• [Directions] Copy out the data below. Keep every word as it is.

(Recorded data)
• • • • • • •

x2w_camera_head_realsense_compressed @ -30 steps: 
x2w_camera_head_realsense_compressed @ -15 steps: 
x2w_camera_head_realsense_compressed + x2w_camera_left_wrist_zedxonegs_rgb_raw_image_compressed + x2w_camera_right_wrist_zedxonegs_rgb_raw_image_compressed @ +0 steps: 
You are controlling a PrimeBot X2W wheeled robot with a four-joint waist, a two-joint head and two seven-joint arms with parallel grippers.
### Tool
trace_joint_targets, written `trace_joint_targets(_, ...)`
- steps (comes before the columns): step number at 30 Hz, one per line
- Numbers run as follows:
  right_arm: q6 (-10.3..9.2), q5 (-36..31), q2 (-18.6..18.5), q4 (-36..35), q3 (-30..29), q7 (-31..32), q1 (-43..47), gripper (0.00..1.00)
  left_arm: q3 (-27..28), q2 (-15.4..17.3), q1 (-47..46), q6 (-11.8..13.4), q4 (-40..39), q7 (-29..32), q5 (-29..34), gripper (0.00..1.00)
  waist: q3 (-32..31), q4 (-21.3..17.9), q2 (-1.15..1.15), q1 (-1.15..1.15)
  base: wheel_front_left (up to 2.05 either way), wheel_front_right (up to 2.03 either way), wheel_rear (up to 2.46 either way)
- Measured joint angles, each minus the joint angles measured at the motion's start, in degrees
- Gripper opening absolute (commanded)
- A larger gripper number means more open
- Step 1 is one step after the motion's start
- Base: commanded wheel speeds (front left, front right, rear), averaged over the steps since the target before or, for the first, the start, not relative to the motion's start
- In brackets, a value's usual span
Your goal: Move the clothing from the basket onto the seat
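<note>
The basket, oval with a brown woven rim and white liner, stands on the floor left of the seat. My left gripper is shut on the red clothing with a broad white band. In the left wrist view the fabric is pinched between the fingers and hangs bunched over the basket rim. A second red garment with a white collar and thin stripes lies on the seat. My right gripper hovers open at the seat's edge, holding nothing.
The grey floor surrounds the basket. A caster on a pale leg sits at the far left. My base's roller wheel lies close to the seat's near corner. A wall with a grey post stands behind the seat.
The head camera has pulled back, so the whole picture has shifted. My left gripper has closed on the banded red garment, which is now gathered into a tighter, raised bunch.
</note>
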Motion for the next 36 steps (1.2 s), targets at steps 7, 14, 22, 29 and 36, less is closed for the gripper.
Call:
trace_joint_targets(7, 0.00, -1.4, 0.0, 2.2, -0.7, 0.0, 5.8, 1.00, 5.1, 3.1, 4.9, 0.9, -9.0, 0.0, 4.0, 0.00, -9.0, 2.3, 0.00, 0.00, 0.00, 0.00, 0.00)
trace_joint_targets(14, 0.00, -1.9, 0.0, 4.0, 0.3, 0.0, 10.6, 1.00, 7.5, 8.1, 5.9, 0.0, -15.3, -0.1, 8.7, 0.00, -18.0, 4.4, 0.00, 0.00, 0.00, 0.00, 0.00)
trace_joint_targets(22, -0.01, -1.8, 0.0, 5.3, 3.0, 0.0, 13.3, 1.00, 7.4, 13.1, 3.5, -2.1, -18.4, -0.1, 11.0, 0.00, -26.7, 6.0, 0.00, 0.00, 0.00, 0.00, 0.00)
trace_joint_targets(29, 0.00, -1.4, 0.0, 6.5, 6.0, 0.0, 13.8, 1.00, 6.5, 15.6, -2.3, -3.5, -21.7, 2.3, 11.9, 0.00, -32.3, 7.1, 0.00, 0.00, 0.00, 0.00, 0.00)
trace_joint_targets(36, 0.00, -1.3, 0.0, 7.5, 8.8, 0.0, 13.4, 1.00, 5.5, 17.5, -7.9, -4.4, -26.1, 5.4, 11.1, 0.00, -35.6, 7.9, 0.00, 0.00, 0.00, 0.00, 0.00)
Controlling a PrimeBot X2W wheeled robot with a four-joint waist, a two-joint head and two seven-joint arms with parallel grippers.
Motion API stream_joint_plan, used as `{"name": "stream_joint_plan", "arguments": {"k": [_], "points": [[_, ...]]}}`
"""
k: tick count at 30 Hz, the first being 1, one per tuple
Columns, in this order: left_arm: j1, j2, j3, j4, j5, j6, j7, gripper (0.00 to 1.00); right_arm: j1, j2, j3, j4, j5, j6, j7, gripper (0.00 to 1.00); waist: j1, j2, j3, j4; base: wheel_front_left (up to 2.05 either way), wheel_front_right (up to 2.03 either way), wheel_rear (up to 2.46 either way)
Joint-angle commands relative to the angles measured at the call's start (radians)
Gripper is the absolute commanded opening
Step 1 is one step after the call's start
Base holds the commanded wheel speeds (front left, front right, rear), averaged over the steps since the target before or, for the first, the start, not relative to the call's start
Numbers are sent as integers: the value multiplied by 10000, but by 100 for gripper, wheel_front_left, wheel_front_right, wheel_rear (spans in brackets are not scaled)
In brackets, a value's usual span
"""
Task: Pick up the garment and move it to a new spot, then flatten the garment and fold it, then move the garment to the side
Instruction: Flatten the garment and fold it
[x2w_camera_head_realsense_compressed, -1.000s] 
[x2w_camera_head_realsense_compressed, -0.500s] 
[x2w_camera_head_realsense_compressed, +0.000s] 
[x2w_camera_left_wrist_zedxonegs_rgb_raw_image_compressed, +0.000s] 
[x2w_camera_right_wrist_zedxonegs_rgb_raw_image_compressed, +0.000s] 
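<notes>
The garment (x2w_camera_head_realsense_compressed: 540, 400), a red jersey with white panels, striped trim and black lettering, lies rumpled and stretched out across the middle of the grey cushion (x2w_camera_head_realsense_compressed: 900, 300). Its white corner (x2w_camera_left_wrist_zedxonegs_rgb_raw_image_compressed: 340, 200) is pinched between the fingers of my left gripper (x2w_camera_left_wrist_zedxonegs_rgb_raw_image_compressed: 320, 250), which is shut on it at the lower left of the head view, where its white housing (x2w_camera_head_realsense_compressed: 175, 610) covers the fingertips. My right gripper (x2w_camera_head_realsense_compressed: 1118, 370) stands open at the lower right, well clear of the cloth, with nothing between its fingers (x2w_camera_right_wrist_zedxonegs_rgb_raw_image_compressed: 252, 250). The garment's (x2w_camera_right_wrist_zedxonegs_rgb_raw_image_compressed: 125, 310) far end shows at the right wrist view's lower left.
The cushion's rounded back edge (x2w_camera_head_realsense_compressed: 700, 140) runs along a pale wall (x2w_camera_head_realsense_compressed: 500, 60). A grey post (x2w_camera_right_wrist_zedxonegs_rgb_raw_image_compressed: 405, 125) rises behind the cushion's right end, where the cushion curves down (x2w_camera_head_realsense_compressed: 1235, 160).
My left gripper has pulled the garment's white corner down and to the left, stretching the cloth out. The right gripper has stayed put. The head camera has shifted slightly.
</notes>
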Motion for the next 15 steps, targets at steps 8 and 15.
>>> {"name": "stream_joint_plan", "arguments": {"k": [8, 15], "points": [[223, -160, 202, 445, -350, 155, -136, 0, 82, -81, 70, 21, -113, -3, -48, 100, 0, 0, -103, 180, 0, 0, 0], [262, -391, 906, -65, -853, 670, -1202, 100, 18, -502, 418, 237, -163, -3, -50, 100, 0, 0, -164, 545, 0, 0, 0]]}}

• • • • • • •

• [The answer]
x2w_camera_head_realsense_compressed @ -30 steps: 
x2w_camera_head_realsense_compressed @ -15 steps: 
x2w_camera_head_realsense_compressed + x2w_camera_left_wrist_zedxonegs_rgb_raw_image_compressed + x2w_camera_right_wrist_zedxonegs_rgb_raw_image_compressed @ +0 steps: 
You are controlling a PrimeBot X2W wheeled robot with a four-joint waist, a two-joint head and two seven-joint arms with parallel grippers.
### Tool
trace_joint_targets, written `trace_joint_targets(_, ...)`
- steps (comes before the columns): step number at 30 Hz, one per line
- Numbers run as follows:
  right_arm: q6 (-10.3..9.2), q5 (-36..31), q2 (-18.6..18.5), q4 (-36..35), q3 (-30..29), q7 (-31..32), q1 (-43..47), gripper (0.00..1.00)
  left_arm: q3 (-27..28), q2 (-15.4..17.3), q1 (-47..46), q6 (-11.8..13.4), q4 (-40..39), q7 (-29..32), q5 (-29..34), gripper (0.00..1.00)
  waist: q3 (-32..31), q4 (-21.3..17.9), q2 (-1.15..1.15), q1 (-1.15..1.15)
  base: wheel_front_left (up to 2.05 either way), wheel_front_right (up to 2.03 either way), wheel_rear (up to 2.46 either way)
- Measured joint angles, each minus the joint angles measured at the motion's start, in degrees
- Gripper opening absolute (commanded)
- A larger gripper number means more open
- Step 1 is one step after the motion's start
- Base: commanded wheel speeds (front left, front right, rear), averaged over the steps since the target before or, for the first, the start, not relative to the motion's start
- In brackets, a value's usual span
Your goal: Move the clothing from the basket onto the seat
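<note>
The basket, oval with a brown woven rim and white liner, stands on the floor left of the seat. My left gripper is shut on the red clothing with a broad white band. In the left wrist view the fabric is pinched between the fingers and hangs bunched over the basket rim. A second red garment with a white collar and thin stripes lies on the seat. My right gripper hovers open at the seat's edge, holding nothing.
The grey floor surrounds the basket. A caster on a pale leg sits at the far left. My base's roller wheel lies close to the seat's near corner. A wall with a grey post stands behind the seat.
The head camera has pulled back, so the whole picture has shifted. My left gripper has closed on the banded red garment, which is now gathered into a tighter, raised bunch.
</note>
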Motion for the next 36 steps (1.2 s), targets at steps 7, 14, 22, 29 and 36, less is closed for the gripper.
Call:
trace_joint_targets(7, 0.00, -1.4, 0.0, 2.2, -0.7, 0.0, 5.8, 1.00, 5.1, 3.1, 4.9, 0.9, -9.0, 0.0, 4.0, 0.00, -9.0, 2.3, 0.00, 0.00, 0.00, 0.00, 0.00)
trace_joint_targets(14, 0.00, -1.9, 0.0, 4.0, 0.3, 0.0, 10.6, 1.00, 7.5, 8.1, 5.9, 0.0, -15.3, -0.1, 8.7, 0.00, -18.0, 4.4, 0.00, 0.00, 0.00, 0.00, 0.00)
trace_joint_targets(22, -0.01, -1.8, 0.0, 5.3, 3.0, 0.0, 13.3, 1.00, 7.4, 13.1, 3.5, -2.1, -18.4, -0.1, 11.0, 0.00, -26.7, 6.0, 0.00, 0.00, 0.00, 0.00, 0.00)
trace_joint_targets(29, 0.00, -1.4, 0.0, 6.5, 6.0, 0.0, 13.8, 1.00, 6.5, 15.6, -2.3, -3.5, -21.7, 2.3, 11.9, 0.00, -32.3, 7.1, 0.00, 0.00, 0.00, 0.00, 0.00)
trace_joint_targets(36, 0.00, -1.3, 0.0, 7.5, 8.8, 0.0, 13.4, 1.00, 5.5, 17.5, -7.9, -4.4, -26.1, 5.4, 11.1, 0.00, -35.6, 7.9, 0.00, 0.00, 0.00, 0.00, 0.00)
Controlling a PrimeBot X2W wheeled robot with a four-joint waist, a two-joint head and two seven-joint arms with parallel grippers.
Motion API stream_joint_plan, used as `{"name": "stream_joint_plan", "arguments": {"k": [_], "points": [[_, ...]]}}`
"""
k: tick count at 30 Hz, the first being 1, one per tuple
Columns, in this order: left_arm: j1, j2, j3, j4, j5, j6, j7, gripper (0.00 to 1.00); right_arm: j1, j2, j3, j4, j5, j6, j7, gripper (0.00 to 1.00); waist: j1, j2, j3, j4; base: wheel_front_left (up to 2.05 either way), wheel_front_right (up to 2.03 either way), wheel_rear (up to 2.46 either way)
Joint-angle commands relative to the angles measured at the call's start (radians)
Gripper is the absolute commanded opening
Step 1 is one step after the call's start
Base holds the commanded wheel speeds (front left, front right, rear), averaged over the steps since the target before or, for the first, the start, not relative to the call's start
Numbers are sent as integers: the value multiplied by 10000, but by 100 for gripper, wheel_front_left, wheel_front_right, wheel_rear (spans in brackets are not scaled)
In brackets, a value's usual span
"""
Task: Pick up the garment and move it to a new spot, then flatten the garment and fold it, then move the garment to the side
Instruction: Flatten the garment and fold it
[x2w_camera_head_realsense_compressed, -1.000s] 
[x2w_camera_head_realsense_compressed, -0.500s] 
[x2w_camera_head_realsense_compressed, +0.000s] 
[x2w_camera_left_wrist_zedxonegs_rgb_raw_image_compressed, +0.000s] 
[x2w_camera_right_wrist_zedxonegs_rgb_raw_image_compressed, +0.000s] 
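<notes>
The garment (x2w_camera_head_realsense_compressed: 540, 400), a red jersey with white panels, striped trim and black lettering, lies rumpled and stretched out across the middle of the grey cushion (x2w_camera_head_realsense_compressed: 900, 300). Its white corner (x2w_camera_left_wrist_zedxonegs_rgb_raw_image_compressed: 340, 200) is pinched between the fingers of my left gripper (x2w_camera_left_wrist_zedxonegs_rgb_raw_image_compressed: 320, 250), which is shut on it at the lower left of the head view, where its white housing (x2w_camera_head_realsense_compressed: 175, 610) covers the fingertips. My right gripper (x2w_camera_head_realsense_compressed: 1118, 370) stands open at the lower right, well clear of the cloth, with nothing between its fingers (x2w_camera_right_wrist_zedxonegs_rgb_raw_image_compressed: 252, 250). The garment's (x2w_camera_right_wrist_zedxonegs_rgb_raw_image_compressed: 125, 310) far end shows at the right wrist view's lower left.
The cushion's rounded back edge (x2w_camera_head_realsense_compressed: 700, 140) runs along a pale wall (x2w_camera_head_realsense_compressed: 500, 60). A grey post (x2w_camera_right_wrist_zedxonegs_rgb_raw_image_compressed: 405, 125) rises behind the cushion's right end, where the cushion curves down (x2w_camera_head_realsense_compressed: 1235, 160).
My left gripper has pulled the garment's white corner down and to the left, stretching the cloth out. The right gripper has stayed put. The head camera has shifted slightly.
</notes>
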Motion for the next 15 steps, targets at steps 8 and 15.
>>> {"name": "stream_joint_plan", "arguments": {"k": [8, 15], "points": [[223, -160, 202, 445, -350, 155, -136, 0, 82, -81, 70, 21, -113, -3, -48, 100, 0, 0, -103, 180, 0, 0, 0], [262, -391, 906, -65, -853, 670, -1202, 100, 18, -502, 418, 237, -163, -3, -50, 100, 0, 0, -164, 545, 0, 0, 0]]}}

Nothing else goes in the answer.